I have seen many folks doing this Moon shadow experiment concluding that shadow from point A on the Moon can travel to point B on the Moon faster than light.


What I fail to understand here (and I am sure I am wrong), is nothing can travel faster than light. I also read about Relativity where Einstein stated that every event happening for you depends on how fast the light gets from where the event is happening to you.


This is my particular problem with this Moon shadow experiment. You cannot make a shadow travel faster than light, because in order for the "disappearance" of light to get to the Moon, it has to travel at light speed.


Here is one way to understand my point. Consider we shine a flashlight on Moon, like the guy in the linked video did, we move the finger across the face of the flashlight, before we moved the finger it was casting the shadow at Point A on Moon, after we finish moving our finger, the shadow is at Point B on the Moon.

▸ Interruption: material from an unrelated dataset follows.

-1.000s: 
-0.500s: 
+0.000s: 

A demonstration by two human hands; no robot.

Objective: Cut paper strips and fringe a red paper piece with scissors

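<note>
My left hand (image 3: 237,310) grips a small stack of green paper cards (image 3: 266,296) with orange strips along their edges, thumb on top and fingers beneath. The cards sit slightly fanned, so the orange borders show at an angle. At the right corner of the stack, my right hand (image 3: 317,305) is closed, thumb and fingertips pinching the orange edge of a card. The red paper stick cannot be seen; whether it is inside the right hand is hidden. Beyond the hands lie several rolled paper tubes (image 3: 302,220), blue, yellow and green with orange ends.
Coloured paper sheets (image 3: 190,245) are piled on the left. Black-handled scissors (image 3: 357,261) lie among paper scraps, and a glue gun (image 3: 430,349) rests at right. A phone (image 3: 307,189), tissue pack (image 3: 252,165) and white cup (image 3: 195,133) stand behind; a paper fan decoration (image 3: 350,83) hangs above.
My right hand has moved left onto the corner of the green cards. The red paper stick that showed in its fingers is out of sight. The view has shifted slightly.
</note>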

When the finger reaches the end of it's moving length, the light waves that have left the flashlight before the finger reached there will have to hit Point B and it will take them a second and a half to get there, and another second and half for us to see that shadow on point B, which makes it 3 seconds + finger moving time for us to actually see the shadow at point B. That means shadow traveled (say) across the diameter of the Moon in 3 seconds.



So. about 3000 Km in ~3 seconds make it 1000 Km per seconds which is very tiny compared to the speed of light. How can these experiments conclude that Shadow could be made to travel faster than light? What is the obvious clue that I am missing here?



Answer



Imaginary things can "travel" faster than light


A shadow or a light spot can seem to travel faster than light, because it's not a particular physical thing, but a series of separate things, separate physical particles emitted at different time and at different locations.


Imagine that you have launched a lot of tiny bots into space with a very accurate clock and a single LED, spaced out in a straight line with a 1 km distance between each of therm.


If you program them to blink their LED at particular times - say, the first one blinks at midnight, the second one at midnight+1 second, the third one at midnight+2 seconds, then you'd see a spot of light moving at 1 km/sec across this line. If you program them to always be on except for a particular moment arranged in the same manner, then you'd see a "shadow" moving at 1 km/s.


If you'd do the same, but set the intervals when your bots light up to 1 millisecond instead, you'd see that the signal is "moving" at 1000 km/s. If you would have them light up at 1 microsecond difference between the neighboring bots, almost at the same time, then you'd see that the signal is "moving" at 1000000 km/s, much larger than the speed of light - but note that there is nothing that's actually moving there, the bots are stationary.


The same applies for true shadows - they're reflected off of something that's not moving (as much), the reflected photons for each moment are different reflected photons, and the fact that a moment ago there was a reflection much further - the "reflecion has moved" at above speed of light, describes only the distance and time between two separate events, not an entity that has moved anywhere.